We spend our days at school hiding our differences, but we spend our nights steeped in our home culture and heritage.
We are told to maintain tradition but the world we now live in demands of us assimilation and expects of us compliance.
We spend our lives trying to resolve this tension within ourselves and we have little to help guide us, as our experience is markedly different than that of our parents — they who have had decades with their cultures where we, as immigrant children, only have a handful of years before we are brought to new lands.”
Andi Sharma’s writing on language spurred some of my own reflection. I would like to share some of my migration and language story.
My parents are both Lebanese. My dad grew up in Canada and didn’t know much Arabic. My mom was born in Senegal and her first language was French and then she grew up in Lebanon and spoke Arabic. When they got married they barely understood each other. My sister and I were raised in Venezuela and our first languages were Spanish, which is mostly gone for me. It’s surreal to have watched childhood home videos and not understand what I am even saying. My memories start at six, when we moved to Winnipeg. I quickly learned English and assimilated pretty easily because I have white-passing privilege and somehow I think people romanticize a Spanish foreign girl over an Arab foreign girl.
When I was preparing for our performance in Chile with CONSTELACIONES collective I started to think more deeply about how displacement and exile take language away. We took Spanish lessons and I was so bummed that I wasn’t picking it up quickly BUT I did hold on to the complement that the teacher gave to me which was that I had good pronunciation.
As for Arabic, I understand somewhat but can’t really speak it back other than everyday expressions and exclamations. Eavesdropping in public doesn’t work. Understanding my extended family barely works. Somehow it’s just mom. And what my sister and I didn’t realize until we had partners is that it is not uncommon for my mom to inject multiple languages in one sentence.
I always feel really bitter when I tell people that my mom and sister can speak four languages and I only know one. I hope to get better at Spanish and to learn some Arabic before the first time I ever get to visit Lebanon. My mom also has a theory that when she is old and gets alzheimers she will forget English and of course this scares me too. She is is a nurse. She has watched it happen.
I feel bitter about my Spanish and I also feel bitter about my Arabic. How the forces of war and displacement spin life into an unrecognizable reality for so many families, for my family. How I could easily forget all of this and not make work about diaspora because I easily mesh into so-called Canadian culture. How the nostalgia for a distant homeland that I have not yet even visited is a mix of tragic sting and sensationalized imagery. How my family history is embedded with politics of geography, colonization, and class/race/gender and there is so so much that I don’t know and feel overwhelmed by. How the words of this article ring true and how I feel lucky/comfortable/fuggen weird about living here.

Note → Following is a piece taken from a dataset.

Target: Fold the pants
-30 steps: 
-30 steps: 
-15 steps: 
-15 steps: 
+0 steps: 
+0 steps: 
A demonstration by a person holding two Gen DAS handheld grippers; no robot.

Last summer my family celebrated 20 years living in Canada. If decolonial feminism has taught me anything it’s that Canada is not what it is celebrated to be and Canada is a settler nation with violent ongoing colonization. So I have been left wondering how diasporic and displaced peoples conceptualize home when this place we live and call home is actually stolen land.
Celebrating 20 years in Canada is a success for the safety, stability, agency, and opportunity that it brought to my mom, sister, and I when we moved here. As always though, it’s important to complicate the narrative. I feel a million things at once; disentangling my yearning for home and language is a sentimental and personal journey that is also highly layered.
Writing and art help me remember that this is important, though. Processing and bringing criticality to my family’s experiences is the life work of self-theorizing. It is also the immense pleasure of appreciating deeply the self-told narratives of others in the margins as well as the social forces at play. it is important to honour my own positionality and family’s stories while not just centering myself, what I know, and what I want to know.